Album Review: Paul Richards – Episodes
The Paul Richards Trio
Paul Richards – guitar
Steve Thompson – bass
Tony Shepherd – drums
Just as Philadelphia produced great saxophonists and New Orleans incubated any number of wonderful trumpeters, so Wrexham seems to have something going on for guitarists; gypsy jazz supremo Gary Potter is a resident, and now fellow Wrexhamite Paul Richards presents this enjoyable album of trio pieces.
Richards plays nylon string throughout, and the crisp recording quality from the Retreat Studio in Sussex captures his full clear sound and clean execution. The line-up invites comparisons with Charlie Byrd’s popular Brasilian excursions of the mid sixties, and there’s an attractively paced reading of Jobim’s ‘A Felicidade’ on offer, but Richards has cast his net far wider and incorporated a range of unusual material from outside the customary bossa repertoire. Joao Pernambuco is a Belle Epoque composer, hugely important in the development of Brasilian popular music; his “Brejeiro’ and ‘Dengoso’ are attractively stately pieces, full of melody and subtle swing that underpin the choro style, and receive a sympathetically subtle treatment from the rhythm section. Paraguayan composer Augustin Barrio’s “La Cathedral” recalls some of Jaques Loussier’s experiments mixing Bach with jazz, and Lauro’s Venezuelan waltz explores similar territory, adding a more folkloric flavour. The surprise inclusion of Joe Henderson’s “Inner Urge” would seem an unlikely companion piece, but the trio’s restrained handling of it’s dark-toned theme makes it a perfect fit, and Wayne Shorter’s “Yes Or No” is successfully reworked in a samba flavoured arrangement reminiscent of Baden Powell (the guitarist, not the scoutmaster), driven along by subtle touches from the extra percussion augmenting Tony William’s drumkit set-up.

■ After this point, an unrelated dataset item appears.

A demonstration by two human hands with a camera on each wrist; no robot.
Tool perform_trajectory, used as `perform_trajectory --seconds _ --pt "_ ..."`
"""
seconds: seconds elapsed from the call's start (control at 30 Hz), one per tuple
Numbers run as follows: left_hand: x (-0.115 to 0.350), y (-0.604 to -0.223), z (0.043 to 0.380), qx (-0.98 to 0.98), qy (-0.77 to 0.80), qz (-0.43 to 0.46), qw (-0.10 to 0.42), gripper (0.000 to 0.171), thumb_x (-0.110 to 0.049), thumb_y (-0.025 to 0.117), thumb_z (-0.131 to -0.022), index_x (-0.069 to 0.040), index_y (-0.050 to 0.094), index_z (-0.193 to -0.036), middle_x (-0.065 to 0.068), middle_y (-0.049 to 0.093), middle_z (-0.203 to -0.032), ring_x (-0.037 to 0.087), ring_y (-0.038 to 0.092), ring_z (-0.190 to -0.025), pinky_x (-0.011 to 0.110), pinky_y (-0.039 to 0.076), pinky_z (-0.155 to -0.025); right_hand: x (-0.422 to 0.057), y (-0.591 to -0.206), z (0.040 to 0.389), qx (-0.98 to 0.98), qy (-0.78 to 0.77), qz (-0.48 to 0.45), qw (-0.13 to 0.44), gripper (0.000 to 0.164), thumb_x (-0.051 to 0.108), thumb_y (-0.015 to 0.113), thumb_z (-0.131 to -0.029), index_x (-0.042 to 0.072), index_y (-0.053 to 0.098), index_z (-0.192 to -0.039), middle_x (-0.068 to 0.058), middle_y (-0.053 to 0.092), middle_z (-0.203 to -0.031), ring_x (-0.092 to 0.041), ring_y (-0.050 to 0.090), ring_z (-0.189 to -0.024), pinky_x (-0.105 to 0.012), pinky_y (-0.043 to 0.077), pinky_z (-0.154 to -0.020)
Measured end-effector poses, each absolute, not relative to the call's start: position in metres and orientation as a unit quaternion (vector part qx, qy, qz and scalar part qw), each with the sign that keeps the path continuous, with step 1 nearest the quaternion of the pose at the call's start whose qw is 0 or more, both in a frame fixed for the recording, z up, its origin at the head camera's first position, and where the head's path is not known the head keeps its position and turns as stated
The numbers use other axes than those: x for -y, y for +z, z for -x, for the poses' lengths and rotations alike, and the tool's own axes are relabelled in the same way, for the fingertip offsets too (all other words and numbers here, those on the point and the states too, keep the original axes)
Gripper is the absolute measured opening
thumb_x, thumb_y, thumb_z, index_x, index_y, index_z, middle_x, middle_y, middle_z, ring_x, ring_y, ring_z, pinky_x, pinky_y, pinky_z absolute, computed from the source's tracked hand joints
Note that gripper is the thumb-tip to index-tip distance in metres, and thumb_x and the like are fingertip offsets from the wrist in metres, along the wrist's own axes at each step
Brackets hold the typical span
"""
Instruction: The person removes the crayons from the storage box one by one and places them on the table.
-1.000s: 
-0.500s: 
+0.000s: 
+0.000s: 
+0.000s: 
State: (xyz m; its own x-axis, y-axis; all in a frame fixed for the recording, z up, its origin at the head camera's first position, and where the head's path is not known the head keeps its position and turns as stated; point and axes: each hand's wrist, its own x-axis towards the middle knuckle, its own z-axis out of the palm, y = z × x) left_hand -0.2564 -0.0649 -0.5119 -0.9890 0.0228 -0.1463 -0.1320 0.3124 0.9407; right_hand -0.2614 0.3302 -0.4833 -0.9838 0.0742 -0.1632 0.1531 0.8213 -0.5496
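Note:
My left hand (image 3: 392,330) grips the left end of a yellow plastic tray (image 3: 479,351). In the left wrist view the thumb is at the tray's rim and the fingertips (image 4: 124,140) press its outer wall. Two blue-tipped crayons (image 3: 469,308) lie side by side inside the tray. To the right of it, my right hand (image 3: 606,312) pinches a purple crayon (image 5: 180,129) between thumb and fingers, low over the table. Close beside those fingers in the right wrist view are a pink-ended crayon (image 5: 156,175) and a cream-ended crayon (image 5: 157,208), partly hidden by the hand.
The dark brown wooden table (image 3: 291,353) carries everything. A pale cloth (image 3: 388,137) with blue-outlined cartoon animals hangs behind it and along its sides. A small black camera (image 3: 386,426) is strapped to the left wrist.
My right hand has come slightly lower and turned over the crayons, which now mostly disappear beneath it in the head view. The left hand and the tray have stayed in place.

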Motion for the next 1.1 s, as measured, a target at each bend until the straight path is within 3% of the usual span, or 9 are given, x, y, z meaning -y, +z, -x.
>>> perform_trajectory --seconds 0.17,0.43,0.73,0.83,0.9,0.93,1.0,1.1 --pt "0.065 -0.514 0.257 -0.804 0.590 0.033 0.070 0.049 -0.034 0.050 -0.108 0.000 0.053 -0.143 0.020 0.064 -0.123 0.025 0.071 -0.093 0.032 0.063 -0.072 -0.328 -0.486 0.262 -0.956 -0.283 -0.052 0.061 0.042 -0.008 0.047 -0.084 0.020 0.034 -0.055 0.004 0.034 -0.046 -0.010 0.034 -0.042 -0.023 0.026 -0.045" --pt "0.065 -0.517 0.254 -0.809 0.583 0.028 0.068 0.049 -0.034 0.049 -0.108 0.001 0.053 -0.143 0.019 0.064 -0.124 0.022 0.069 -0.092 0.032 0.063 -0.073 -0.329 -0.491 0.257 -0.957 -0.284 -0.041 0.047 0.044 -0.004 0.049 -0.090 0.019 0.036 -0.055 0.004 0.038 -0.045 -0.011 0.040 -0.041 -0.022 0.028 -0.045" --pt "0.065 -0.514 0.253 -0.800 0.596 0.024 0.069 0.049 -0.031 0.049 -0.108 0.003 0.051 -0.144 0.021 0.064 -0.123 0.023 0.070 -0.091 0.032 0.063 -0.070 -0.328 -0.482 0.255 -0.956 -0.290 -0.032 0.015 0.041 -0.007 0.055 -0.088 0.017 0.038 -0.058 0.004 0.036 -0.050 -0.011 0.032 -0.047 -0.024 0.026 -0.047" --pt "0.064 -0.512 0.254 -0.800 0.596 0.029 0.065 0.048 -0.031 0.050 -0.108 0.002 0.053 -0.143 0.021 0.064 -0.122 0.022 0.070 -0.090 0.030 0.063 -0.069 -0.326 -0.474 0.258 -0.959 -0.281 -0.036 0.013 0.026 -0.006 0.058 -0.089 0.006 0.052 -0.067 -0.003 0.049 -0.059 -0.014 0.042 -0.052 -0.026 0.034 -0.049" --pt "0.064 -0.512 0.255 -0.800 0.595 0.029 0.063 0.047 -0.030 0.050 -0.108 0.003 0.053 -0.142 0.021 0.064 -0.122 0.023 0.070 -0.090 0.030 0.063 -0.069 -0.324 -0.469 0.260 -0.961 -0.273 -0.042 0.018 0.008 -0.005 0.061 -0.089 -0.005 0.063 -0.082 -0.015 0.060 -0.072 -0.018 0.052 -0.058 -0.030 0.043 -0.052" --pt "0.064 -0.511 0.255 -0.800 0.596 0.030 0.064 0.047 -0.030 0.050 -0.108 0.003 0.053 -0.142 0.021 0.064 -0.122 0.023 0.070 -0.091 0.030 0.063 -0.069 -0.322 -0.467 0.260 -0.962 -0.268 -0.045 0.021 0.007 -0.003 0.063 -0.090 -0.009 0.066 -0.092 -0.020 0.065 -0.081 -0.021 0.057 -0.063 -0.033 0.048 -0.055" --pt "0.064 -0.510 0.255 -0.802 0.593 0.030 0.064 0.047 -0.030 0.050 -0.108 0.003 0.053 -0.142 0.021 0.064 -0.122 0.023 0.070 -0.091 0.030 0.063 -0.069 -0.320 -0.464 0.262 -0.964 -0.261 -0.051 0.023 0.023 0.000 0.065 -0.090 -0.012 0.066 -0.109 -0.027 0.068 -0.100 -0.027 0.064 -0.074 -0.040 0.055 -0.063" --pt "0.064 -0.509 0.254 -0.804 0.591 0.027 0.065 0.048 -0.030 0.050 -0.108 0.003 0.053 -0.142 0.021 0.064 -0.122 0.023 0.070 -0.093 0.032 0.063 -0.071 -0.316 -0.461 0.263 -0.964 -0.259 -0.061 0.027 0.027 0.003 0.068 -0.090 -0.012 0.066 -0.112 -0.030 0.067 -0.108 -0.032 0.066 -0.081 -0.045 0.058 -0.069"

Two compositions by bassists round off the set. Steve Thompson’s original “Bideford” has a bucolic calm that recalls Pentangles’ jazzy folk crossover. Henri Texier has long explored the frontiers between jazz and other musical styles from across the world; his minor key melody ‘Simone Signoret’ is a perfect closer for this delightful record.